AFTER a controversial two-year ban, former Olympic and World champion swimmer Claudia Poll will return to international competition next week participating in an Olympic qualifying event in France.
Poll, one of Costa Rica’s best athletes, made history in 1996, winning the country’s first-ever Olympic gold medal with her victory in the women’s 200-meter freestyle in Atlanta.
Four years later in Sydney, she captured two bronze medals. During the course of her career, Poll also has won five World Championship gold medals and set three world records.
However, Poll was banned from competition for four years by the International Swimming Federation in March 2002, after testing positive for an anabolic steroid the month before.
IN September 2003, the ban was reduced to two years, allowing her to return to competition this month and making the 31-year-old swimmer eligible for this summer’s Olympics (TT, Sept. 26, 2003).
Speaking to the press Wednesday, a smiling Poll said she was in shape and ready to get back to competing.
On Monday, she will have that chance when she swims the 400-meter freestyle in the French Open Championships, a qualifying meet for Athens, in Dunkerque, France. On Tuesday, she will compete in the 200-meter freestyle.
“We never stopped training, not even for a day,” said her coach, Francisco Rivas, dispelling any rumors about Poll’s lack of physical condition. “Our workouts were more rigorous and more intense.”
For now, the two say they are not focusing on the Olympics. Although it is a possibility, Rivas said they are simply working toward getting back into the world rankings.
DESPITE her time away, Poll says she feels confident heading back into the water, and pointed out that her times in practice have already met the qualifying standards for several high-level competitions.
“The only thing I want is to compete,” said Poll. “I’m happy when I do that.”
From the beginning, Poll and her coach have maintained her innocence in the steroid controversy (TT, June 7, 2002.)
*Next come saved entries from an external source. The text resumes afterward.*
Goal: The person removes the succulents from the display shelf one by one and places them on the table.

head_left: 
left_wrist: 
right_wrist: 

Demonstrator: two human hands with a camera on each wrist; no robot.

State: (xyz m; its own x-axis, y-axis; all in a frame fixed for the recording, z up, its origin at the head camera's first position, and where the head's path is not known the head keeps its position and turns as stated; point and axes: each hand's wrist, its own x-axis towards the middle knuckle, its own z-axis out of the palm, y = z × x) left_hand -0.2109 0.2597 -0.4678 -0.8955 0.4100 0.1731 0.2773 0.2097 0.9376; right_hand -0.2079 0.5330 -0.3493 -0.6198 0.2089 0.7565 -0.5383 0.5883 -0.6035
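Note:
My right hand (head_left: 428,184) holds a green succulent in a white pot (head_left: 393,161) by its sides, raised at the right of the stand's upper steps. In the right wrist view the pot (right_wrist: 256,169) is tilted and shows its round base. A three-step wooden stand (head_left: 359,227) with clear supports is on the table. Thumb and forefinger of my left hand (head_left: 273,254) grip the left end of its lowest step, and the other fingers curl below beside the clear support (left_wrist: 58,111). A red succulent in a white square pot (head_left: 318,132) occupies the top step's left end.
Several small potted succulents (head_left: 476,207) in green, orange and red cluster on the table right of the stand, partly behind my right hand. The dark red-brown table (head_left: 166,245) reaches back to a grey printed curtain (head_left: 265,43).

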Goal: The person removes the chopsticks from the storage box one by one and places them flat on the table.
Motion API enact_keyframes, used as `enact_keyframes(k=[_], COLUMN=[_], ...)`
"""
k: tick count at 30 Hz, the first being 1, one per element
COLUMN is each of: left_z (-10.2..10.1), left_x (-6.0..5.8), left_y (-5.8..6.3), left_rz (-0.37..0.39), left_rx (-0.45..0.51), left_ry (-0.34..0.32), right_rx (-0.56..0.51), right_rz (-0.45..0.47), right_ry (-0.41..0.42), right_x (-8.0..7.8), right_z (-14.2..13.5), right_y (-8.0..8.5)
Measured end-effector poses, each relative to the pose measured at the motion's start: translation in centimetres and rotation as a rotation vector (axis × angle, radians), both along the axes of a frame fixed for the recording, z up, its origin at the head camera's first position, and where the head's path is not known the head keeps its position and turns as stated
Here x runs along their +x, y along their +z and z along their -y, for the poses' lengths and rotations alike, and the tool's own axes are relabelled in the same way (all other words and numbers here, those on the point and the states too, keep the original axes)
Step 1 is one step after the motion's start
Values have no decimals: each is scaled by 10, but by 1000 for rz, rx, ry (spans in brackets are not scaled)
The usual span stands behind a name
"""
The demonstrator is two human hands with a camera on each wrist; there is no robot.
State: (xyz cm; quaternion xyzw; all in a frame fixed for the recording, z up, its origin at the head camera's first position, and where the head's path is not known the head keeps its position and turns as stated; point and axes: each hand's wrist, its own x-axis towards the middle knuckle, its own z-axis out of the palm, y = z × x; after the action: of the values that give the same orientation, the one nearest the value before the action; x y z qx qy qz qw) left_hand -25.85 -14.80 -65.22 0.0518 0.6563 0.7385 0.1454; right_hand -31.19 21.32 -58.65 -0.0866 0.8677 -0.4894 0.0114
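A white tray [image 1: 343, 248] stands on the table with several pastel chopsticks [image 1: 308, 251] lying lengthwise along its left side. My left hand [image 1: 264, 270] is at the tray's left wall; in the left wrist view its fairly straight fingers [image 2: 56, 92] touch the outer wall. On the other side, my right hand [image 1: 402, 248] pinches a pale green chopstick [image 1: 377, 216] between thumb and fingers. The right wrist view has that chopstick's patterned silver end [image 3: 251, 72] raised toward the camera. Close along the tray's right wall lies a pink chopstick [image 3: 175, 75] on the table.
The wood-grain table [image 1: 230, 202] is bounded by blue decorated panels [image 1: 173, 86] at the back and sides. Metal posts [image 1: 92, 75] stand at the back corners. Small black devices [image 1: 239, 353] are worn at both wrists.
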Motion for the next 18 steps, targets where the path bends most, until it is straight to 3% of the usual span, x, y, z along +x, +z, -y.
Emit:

“I am innocent,” Poll declared several times on Wednesday. “If it’s in five years or ten years or whenever, the truth will come out.
“How the test was carried out and how it was analyzed were incorrect,” she said.
Nandrolone, the steroid for which Poll tested positive, is banned by the World Anti-Doping Agency, an initiative of the International Olympic Committee (IOC).
International sports governing bodies maintain strict rules regarding use of any banned substances and violations are dealt with seriously.
ACCORDING to documentation from Poll’s lawyer, two experts from an accredited IOC anti-doping laboratory testify that the level to which Poll’s specimen should have been measured was 7.8ng/ml, not the 5ng/ml that was used.
If this standard had been used, Poll, who tested at 7.6ng/ml, would have never tested positive. Also, it is possible trace amounts of nandrolone can occur naturally in the body, according to her defense.
Following the positive result, every subsequent test Poll took came back negative, including samples analyzed by Hospital San Juan de Dios and the University of California at Los Angeles, one of three recognized IOC testing laboratories in the Americas.
“If this is a substance that does not leave the body for at least six months, how can they explain how in the course of six months she had four anti-doping tests with one positive result and three negatives?” Rivas asked.
ACCORDING to Rivas, there were nine errors in the handling of the sample that Poll provided. He also maintains that the test given to Poll was only 96% accurate, while a test of 99% accuracy was required.
Although she has served out her suspension and can return to competition, Poll says she is continuing to fight to clear her name.
She has filed a suit with the Court of Arbitration for Sport and has brought a case against the laboratory in Montreal where the test was conducted.
“The case is going very well and moving forward, but slowly,” said Rivas.
“This issue is not over and it could go on for a long time,” he continued. “But we’re going to keep on fighting it because we’re right.”
At the 1988 Olympic Games in Seoul, Poll’s older sister Sylvia, who was also coached by Rivas, earned Costa Rica’s first Olympic medal when she finished second in the 200-meter freestyle. Sylvia retired from competition in 1994.